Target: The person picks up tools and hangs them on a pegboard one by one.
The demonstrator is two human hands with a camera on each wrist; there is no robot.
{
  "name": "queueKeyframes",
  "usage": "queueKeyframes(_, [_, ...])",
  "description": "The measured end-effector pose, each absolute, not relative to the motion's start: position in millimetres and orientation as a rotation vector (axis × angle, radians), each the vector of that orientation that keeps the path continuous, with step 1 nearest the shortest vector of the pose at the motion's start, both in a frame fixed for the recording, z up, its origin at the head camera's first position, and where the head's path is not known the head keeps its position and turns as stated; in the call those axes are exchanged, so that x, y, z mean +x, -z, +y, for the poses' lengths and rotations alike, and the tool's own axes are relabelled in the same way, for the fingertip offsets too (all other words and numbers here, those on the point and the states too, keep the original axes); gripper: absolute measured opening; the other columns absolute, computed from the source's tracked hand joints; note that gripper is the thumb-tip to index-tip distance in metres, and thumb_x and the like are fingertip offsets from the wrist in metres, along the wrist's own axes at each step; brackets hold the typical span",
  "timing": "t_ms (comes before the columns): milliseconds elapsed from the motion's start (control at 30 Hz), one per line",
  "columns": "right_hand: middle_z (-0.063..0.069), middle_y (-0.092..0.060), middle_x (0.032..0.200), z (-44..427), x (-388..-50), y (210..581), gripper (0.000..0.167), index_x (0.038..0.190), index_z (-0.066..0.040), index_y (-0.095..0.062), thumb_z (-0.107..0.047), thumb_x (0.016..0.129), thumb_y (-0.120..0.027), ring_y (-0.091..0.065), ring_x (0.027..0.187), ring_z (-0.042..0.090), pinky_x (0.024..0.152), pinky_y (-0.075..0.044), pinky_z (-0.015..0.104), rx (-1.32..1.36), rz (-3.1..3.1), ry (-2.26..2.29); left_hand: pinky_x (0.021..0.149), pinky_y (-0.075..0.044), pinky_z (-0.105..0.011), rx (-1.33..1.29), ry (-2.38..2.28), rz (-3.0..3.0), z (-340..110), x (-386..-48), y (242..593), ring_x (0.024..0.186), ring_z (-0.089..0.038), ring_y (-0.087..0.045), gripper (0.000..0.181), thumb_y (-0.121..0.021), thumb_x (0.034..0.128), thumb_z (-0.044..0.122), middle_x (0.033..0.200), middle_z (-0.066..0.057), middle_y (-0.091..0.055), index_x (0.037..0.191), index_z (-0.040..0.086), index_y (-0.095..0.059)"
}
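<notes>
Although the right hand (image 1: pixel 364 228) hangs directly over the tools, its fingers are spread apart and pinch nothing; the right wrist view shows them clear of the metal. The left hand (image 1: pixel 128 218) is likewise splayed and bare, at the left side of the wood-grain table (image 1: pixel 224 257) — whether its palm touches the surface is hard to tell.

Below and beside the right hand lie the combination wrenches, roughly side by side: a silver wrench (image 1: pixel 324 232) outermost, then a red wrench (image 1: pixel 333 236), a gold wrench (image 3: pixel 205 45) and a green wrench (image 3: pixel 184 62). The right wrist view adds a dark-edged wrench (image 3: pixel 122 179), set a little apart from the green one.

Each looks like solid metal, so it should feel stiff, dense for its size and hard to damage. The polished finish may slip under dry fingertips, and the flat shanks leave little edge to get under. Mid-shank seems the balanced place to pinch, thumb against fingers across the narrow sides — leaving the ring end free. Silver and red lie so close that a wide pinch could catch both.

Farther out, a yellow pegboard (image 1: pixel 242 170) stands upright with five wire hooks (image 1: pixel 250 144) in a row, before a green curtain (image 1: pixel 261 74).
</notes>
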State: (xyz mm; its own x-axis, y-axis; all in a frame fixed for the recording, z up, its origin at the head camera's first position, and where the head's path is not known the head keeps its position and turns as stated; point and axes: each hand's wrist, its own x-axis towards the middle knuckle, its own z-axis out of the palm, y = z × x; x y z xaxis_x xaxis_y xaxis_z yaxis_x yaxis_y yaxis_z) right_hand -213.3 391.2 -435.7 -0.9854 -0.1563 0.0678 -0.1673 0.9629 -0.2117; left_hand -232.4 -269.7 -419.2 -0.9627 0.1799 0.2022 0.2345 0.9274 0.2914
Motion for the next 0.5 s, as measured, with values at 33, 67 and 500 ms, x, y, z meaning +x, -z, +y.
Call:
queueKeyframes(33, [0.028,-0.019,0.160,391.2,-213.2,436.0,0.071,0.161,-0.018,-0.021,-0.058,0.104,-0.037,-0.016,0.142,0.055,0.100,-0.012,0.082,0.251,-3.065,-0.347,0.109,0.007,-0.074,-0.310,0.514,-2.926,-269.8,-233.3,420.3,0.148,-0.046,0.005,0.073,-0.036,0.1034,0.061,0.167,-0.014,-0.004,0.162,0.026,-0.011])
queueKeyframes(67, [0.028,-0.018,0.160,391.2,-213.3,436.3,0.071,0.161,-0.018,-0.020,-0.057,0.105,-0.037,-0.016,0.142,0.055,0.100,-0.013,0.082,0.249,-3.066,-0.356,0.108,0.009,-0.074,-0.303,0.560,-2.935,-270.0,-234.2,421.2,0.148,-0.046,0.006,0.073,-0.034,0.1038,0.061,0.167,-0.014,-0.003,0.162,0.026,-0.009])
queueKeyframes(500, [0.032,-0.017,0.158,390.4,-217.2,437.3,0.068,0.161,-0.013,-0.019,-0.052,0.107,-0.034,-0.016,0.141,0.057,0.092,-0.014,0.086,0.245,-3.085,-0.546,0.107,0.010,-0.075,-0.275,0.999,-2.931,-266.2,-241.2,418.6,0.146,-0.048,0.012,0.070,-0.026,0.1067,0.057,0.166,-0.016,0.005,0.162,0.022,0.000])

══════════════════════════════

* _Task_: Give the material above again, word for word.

* _The answer_:
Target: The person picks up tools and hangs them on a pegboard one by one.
The demonstrator is two human hands with a camera on each wrist; there is no robot.
{
  "name": "queueKeyframes",
  "usage": "queueKeyframes(_, [_, ...])",
  "description": "The measured end-effector pose, each absolute, not relative to the motion's start: position in millimetres and orientation as a rotation vector (axis × angle, radians), each the vector of that orientation that keeps the path continuous, with step 1 nearest the shortest vector of the pose at the motion's start, both in a frame fixed for the recording, z up, its origin at the head camera's first position, and where the head's path is not known the head keeps its position and turns as stated; in the call those axes are exchanged, so that x, y, z mean +x, -z, +y, for the poses' lengths and rotations alike, and the tool's own axes are relabelled in the same way, for the fingertip offsets too (all other words and numbers here, those on the point and the states too, keep the original axes); gripper: absolute measured opening; the other columns absolute, computed from the source's tracked hand joints; note that gripper is the thumb-tip to index-tip distance in metres, and thumb_x and the like are fingertip offsets from the wrist in metres, along the wrist's own axes at each step; brackets hold the typical span",
  "timing": "t_ms (comes before the columns): milliseconds elapsed from the motion's start (control at 30 Hz), one per line",
  "columns": "right_hand: middle_z (-0.063..0.069), middle_y (-0.092..0.060), middle_x (0.032..0.200), z (-44..427), x (-388..-50), y (210..581), gripper (0.000..0.167), index_x (0.038..0.190), index_z (-0.066..0.040), index_y (-0.095..0.062), thumb_z (-0.107..0.047), thumb_x (0.016..0.129), thumb_y (-0.120..0.027), ring_y (-0.091..0.065), ring_x (0.027..0.187), ring_z (-0.042..0.090), pinky_x (0.024..0.152), pinky_y (-0.075..0.044), pinky_z (-0.015..0.104), rx (-1.32..1.36), rz (-3.1..3.1), ry (-2.26..2.29); left_hand: pinky_x (0.021..0.149), pinky_y (-0.075..0.044), pinky_z (-0.105..0.011), rx (-1.33..1.29), ry (-2.38..2.28), rz (-3.0..3.0), z (-340..110), x (-386..-48), y (242..593), ring_x (0.024..0.186), ring_z (-0.089..0.038), ring_y (-0.087..0.045), gripper (0.000..0.181), thumb_y (-0.121..0.021), thumb_x (0.034..0.128), thumb_z (-0.044..0.122), middle_x (0.033..0.200), middle_z (-0.066..0.057), middle_y (-0.091..0.055), index_x (0.037..0.191), index_z (-0.040..0.086), index_y (-0.095..0.059)"
}
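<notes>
Although the right hand (image 1: pixel 364 228) hangs directly over the tools, its fingers are spread apart and pinch nothing; the right wrist view shows them clear of the metal. The left hand (image 1: pixel 128 218) is likewise splayed and bare, at the left side of the wood-grain table (image 1: pixel 224 257) — whether its palm touches the surface is hard to tell.

Below and beside the right hand lie the combination wrenches, roughly side by side: a silver wrench (image 1: pixel 324 232) outermost, then a red wrench (image 1: pixel 333 236), a gold wrench (image 3: pixel 205 45) and a green wrench (image 3: pixel 184 62). The right wrist view adds a dark-edged wrench (image 3: pixel 122 179), set a little apart from the green one.

Each looks like solid metal, so it should feel stiff, dense for its size and hard to damage. The polished finish may slip under dry fingertips, and the flat shanks leave little edge to get under. Mid-shank seems the balanced place to pinch, thumb against fingers across the narrow sides — leaving the ring end free. Silver and red lie so close that a wide pinch could catch both.

Farther out, a yellow pegboard (image 1: pixel 242 170) stands upright with five wire hooks (image 1: pixel 250 144) in a row, before a green curtain (image 1: pixel 261 74).
</notes>
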State: (xyz mm; its own x-axis, y-axis; all in a frame fixed for the recording, z up, its origin at the head camera's first position, and where the head's path is not known the head keeps its position and turns as stated; point and axes: each hand's wrist, its own x-axis towards the middle knuckle, its own z-axis out of the palm, y = z × x; x y z xaxis_x xaxis_y xaxis_z yaxis_x yaxis_y yaxis_z) right_hand -213.3 391.2 -435.7 -0.9854 -0.1563 0.0678 -0.1673 0.9629 -0.2117; left_hand -232.4 -269.7 -419.2 -0.9627 0.1799 0.2022 0.2345 0.9274 0.2914
Motion for the next 0.5 s, as measured, with values at 33, 67 and 500 ms, x, y, z meaning +x, -z, +y.
Call:
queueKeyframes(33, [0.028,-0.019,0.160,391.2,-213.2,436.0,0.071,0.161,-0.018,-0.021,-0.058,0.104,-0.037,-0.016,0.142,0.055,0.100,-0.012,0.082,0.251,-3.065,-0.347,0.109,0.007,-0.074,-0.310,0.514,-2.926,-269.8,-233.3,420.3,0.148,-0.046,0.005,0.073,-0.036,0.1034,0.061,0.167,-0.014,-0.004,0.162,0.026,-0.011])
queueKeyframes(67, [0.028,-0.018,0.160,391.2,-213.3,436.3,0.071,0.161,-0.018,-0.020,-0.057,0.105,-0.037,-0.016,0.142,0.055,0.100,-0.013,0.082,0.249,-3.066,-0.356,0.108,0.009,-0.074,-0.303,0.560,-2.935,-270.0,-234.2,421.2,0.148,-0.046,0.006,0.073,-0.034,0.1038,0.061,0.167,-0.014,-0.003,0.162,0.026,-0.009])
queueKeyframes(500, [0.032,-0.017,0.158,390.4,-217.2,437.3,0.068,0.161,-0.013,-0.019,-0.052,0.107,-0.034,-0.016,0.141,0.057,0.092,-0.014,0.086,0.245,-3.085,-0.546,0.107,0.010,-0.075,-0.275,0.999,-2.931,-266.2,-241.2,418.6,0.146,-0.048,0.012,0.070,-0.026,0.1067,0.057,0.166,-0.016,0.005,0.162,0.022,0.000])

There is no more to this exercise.